憎悪にまみれるあたしを見てマダラさんは愉しそうに笑っているけど、今はそれすらもあたしを苛立たせる材料へと変わっていく。
伝説の三忍――その一人である綱手様が木の葉の五代目火影に就任したと、久しぶりに顔を見せたマダラさんは開口一番そう言い放った。それだけなら別にたいした興味も沸かない話だったのに。
――大蛇丸がうちはサスケを狙っている
予想していなかったわけじゃない。力のついていない今のサスケを誘惑することなんて簡単だ。あたしの言葉通り力だけを欲してるあの子に"力を与える"なんて言えば、喰らいつくことなんて容易に分かっていた。
「…大蛇丸はどこ?」
「そう殺気立つな。」
幼子をあやす様に咎めるマダラさんはやっぱり愉しそうで、いつもならその顔をされれば嬉しくてそそられるように同じ笑みを浮かべる事ができたのに――、
「ヤツに会う前に、…ヤツの部下にサスケが殺されるかもしれないなァ」
「!!」
心底愉しくてしょうがないらしいマダラさんは、面の内できっと口角を釣り上げているんだろう。なんて考えてやっぱり苛立ちが増すのがよくわかった。

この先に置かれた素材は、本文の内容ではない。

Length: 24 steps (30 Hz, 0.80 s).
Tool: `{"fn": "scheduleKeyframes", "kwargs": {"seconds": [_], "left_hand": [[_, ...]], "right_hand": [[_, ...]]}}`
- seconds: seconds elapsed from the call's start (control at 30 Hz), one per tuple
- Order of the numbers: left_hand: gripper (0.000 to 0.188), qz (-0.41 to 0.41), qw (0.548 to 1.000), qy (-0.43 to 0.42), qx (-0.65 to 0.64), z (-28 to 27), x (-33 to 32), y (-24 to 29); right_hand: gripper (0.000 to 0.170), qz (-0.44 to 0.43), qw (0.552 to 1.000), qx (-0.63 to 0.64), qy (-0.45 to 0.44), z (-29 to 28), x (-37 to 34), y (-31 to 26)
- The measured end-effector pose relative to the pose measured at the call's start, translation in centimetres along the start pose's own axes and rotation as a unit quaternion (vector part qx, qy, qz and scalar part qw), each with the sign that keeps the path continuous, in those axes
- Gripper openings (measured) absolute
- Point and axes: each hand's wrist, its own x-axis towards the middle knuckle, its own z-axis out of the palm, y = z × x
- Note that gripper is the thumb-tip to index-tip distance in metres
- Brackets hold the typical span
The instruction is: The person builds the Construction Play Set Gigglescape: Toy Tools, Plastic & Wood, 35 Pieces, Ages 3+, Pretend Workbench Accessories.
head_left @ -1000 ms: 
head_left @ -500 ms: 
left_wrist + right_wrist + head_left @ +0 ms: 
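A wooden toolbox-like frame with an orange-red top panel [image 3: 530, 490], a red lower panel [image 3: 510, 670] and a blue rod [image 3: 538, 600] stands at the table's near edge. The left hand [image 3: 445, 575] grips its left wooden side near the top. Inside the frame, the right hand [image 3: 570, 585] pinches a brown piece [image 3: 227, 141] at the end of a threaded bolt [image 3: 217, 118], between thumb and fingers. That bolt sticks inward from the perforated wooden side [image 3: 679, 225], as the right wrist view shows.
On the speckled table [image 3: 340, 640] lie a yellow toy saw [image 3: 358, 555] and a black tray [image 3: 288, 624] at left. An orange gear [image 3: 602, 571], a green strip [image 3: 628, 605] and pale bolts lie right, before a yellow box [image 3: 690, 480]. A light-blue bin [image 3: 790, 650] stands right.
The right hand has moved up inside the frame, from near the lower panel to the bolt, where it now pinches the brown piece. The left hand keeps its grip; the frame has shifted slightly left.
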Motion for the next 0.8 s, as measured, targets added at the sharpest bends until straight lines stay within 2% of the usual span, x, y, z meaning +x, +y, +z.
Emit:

「その目が久しぶりに見れた事だ、オレは行くが…名前、」
「なあに?」
「――サスケを狙う輩が何も大蛇丸だけとは、限らないだろうなァ」
「っ!!…、わかってる」
なんて、虚言もいいところだ。
あたしと同じ赤色の瞳を弓なりに曲げたあと気配が失せたのを感じれば、無意識に大きな息が出た。
「はあ、…マダラさんも大概不器用だよね」
熱くなっていた頭も、マダラさんのおかげ(せい?)で冷静になることができた。大蛇丸は必ず潰すにしても暁に居る限り独断での行動はタブーなのだから。